PROBLEM DESCRIPTION
When the line containing "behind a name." is reached, include it and end there; set down verbatim every line before it, starting at the top of the records.

[Recorded data]

- - -

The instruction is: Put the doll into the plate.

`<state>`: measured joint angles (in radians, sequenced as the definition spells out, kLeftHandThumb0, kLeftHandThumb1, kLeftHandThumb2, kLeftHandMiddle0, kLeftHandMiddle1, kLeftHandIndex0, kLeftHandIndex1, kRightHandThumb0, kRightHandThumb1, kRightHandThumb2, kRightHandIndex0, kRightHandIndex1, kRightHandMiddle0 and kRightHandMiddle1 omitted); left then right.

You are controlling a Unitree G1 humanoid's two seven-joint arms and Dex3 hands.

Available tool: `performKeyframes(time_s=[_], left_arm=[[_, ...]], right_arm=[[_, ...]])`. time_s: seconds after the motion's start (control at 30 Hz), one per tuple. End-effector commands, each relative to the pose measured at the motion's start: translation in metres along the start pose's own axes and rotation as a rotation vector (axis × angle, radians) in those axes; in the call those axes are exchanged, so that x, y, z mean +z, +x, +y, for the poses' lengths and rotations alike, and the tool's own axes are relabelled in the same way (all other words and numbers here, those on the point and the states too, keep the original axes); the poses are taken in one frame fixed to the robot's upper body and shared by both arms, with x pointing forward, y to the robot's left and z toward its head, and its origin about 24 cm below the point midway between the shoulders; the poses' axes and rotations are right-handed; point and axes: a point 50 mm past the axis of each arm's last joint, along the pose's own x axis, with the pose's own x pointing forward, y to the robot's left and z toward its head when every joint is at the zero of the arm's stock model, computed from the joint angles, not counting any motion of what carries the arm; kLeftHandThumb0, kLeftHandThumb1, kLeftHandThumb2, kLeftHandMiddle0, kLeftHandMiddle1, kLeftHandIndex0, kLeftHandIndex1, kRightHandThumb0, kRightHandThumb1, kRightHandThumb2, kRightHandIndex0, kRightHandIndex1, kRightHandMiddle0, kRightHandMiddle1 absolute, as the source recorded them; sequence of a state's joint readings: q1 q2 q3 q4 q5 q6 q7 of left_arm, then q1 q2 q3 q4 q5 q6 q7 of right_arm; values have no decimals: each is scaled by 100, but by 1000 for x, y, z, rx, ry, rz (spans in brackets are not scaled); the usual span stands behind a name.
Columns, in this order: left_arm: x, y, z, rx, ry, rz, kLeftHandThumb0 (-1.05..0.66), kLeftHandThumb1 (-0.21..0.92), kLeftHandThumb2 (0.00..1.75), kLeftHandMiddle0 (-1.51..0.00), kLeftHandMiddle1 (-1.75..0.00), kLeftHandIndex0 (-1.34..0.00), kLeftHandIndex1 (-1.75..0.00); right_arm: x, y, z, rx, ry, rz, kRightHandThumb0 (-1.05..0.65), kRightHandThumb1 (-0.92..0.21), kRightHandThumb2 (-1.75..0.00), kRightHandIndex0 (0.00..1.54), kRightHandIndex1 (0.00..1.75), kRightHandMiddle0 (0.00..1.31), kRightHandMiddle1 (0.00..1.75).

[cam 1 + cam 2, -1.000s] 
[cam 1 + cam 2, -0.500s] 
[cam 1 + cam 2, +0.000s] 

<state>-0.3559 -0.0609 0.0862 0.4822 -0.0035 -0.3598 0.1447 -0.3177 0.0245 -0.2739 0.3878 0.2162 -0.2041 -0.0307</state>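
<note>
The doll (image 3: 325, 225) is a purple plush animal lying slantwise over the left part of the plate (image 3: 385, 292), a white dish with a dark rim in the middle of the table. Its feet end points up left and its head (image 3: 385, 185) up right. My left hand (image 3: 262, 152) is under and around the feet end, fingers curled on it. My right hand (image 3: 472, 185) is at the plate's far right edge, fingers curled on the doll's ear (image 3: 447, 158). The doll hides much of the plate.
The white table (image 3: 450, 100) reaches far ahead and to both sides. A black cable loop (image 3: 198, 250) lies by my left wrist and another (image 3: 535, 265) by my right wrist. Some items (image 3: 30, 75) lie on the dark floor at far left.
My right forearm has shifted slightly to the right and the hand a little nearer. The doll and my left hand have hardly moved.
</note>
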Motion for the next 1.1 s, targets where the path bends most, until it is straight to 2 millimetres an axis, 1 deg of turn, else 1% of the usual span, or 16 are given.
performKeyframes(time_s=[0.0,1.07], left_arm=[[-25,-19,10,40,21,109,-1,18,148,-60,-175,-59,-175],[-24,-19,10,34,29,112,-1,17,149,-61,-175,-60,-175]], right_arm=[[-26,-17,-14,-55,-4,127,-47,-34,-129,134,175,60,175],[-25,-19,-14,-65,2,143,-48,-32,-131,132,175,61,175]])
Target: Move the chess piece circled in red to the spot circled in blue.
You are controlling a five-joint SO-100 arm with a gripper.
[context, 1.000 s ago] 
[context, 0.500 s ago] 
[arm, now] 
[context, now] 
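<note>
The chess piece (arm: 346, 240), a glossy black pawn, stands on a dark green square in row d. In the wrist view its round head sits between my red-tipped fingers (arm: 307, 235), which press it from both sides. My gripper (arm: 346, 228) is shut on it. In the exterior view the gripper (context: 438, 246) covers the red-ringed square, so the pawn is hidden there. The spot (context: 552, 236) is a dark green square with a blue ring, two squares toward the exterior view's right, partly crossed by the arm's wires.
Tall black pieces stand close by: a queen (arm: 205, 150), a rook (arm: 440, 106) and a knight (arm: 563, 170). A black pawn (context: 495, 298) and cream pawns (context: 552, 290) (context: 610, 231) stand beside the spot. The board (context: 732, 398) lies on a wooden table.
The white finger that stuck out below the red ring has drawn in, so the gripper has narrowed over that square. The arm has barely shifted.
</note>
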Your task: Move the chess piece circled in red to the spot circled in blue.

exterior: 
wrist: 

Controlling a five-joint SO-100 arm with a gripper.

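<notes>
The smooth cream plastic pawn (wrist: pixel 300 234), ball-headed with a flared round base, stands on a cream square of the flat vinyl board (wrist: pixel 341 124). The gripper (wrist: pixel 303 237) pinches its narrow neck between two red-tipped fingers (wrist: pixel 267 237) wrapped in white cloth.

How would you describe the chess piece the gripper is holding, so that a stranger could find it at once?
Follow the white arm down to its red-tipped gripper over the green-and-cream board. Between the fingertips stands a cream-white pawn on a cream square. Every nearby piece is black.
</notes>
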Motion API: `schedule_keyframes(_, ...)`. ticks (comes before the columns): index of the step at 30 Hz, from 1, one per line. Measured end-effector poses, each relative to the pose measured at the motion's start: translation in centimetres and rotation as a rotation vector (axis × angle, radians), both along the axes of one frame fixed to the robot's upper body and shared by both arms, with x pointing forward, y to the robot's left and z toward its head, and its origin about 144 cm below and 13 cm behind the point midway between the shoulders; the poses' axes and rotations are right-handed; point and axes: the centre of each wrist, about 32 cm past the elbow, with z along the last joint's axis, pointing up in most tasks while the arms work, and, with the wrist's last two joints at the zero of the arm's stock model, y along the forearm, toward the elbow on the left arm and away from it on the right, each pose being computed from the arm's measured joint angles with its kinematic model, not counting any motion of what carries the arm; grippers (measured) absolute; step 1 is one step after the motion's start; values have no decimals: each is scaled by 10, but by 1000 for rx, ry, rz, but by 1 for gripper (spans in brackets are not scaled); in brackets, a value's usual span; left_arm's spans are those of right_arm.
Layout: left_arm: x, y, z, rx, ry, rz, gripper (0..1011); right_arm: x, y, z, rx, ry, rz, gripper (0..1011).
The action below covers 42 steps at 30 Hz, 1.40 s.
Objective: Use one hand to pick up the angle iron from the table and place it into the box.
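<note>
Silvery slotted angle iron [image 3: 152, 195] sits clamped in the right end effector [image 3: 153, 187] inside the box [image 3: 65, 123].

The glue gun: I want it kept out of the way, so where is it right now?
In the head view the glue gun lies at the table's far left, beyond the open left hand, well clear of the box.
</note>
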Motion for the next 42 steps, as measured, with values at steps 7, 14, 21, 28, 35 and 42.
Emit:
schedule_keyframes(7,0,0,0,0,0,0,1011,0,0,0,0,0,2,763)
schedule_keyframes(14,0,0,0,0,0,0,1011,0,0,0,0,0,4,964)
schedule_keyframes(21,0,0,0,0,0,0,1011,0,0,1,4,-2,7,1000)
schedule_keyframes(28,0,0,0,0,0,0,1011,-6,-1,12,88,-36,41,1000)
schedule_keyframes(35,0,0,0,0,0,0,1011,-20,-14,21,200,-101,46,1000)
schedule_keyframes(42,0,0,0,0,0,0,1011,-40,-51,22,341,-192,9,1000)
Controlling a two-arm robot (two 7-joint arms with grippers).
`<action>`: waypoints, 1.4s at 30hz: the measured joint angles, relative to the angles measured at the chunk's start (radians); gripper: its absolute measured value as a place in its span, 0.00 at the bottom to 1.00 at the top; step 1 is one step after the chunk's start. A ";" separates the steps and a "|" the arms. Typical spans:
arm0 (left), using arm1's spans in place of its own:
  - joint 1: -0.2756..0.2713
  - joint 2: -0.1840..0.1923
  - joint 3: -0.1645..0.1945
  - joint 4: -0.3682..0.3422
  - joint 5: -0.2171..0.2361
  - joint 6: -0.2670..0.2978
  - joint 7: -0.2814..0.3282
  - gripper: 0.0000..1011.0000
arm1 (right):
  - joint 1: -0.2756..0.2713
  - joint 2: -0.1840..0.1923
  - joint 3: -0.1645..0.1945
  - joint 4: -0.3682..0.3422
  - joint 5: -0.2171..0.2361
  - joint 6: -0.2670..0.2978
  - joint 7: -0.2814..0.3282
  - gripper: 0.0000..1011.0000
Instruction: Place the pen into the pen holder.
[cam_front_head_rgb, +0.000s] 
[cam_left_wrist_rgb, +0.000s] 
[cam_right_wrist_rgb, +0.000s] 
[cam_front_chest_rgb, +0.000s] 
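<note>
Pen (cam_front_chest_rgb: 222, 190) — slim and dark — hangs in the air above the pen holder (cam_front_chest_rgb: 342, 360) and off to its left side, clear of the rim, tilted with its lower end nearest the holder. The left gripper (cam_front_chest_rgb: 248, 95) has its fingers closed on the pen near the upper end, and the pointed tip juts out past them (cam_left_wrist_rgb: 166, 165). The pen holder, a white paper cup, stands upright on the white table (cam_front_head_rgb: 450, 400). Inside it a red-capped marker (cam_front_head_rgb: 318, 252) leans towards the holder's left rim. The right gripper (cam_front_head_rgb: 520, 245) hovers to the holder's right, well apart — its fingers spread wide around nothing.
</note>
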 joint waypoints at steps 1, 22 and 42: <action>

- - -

ANSWER FOR THIS EXERCISE
The instruction is: Put the doll into the plate.

`<state>`: measured joint angles (in radians, sequenced as the definition spells out, kLeftHandThumb0, kLeftHandThumb1, kLeftHandThumb2, kLeftHandMiddle0, kLeftHandMiddle1, kLeftHandIndex0, kLeftHandIndex1, kRightHandThumb0, kRightHandThumb1, kRightHandThumb2, kRightHandIndex0, kRightHandIndex1, kRightHandMiddle0 and kRightHandMiddle1 omitted); left then right.

You are controlling a Unitree G1 humanoid's two seven-joint arms and Dex3 hands.

Available tool: `performKeyframes(time_s=[_], left_arm=[[_, ...]], right_arm=[[_, ...]])`. time_s: seconds after the motion's start (control at 30 Hz), one per tuple. End-effector commands, each relative to the pose measured at the motion's start: translation in metres along the start pose's own axes and rotation as a rotation vector (axis × angle, radians) in those axes; in the call those axes are exchanged, so that x, y, z mean +z, +x, +y, for the poses' lengths and rotations alike, and the tool's own axes are relabelled in the same way (all other words and numbers here, those on the point and the states too, keep the original axes); the poses are taken in one frame fixed to the robot's upper body and shared by both arms, with x pointing forward, y to the robot's left and z toward its head, and its origin about 24 cm below the point midway between the shoulders; the poses' axes and rotations are right-handed; point and axes: a point 50 mm past the axis of each arm's last joint, along the pose's own x axis, with the pose's own x pointing forward, y to the robot's left and z toward its head when every joint is at the zero of the arm's stock model, computed from the joint angles, not counting any motion of what carries the arm; kLeftHandThumb0, kLeftHandThumb1, kLeftHandThumb2, kLeftHandMiddle0, kLeftHandMiddle1, kLeftHandIndex0, kLeftHandIndex1, kRightHandThumb0, kRightHandThumb1, kRightHandThumb2, kRightHandIndex0, kRightHandIndex1, kRightHandMiddle0, kRightHandMiddle1 absolute, as the source recorded them; sequence of a state's joint readings: q1 q2 q3 q4 q5 q6 q7 of left_arm, then q1 q2 q3 q4 q5 q6 q7 of right_arm; values have no decimals: each is scaled by 100, but by 1000 for x, y, z, rx, ry, rz (spans in brackets are not scaled); the usual span stands behind a name.

The given answer completes the exercise.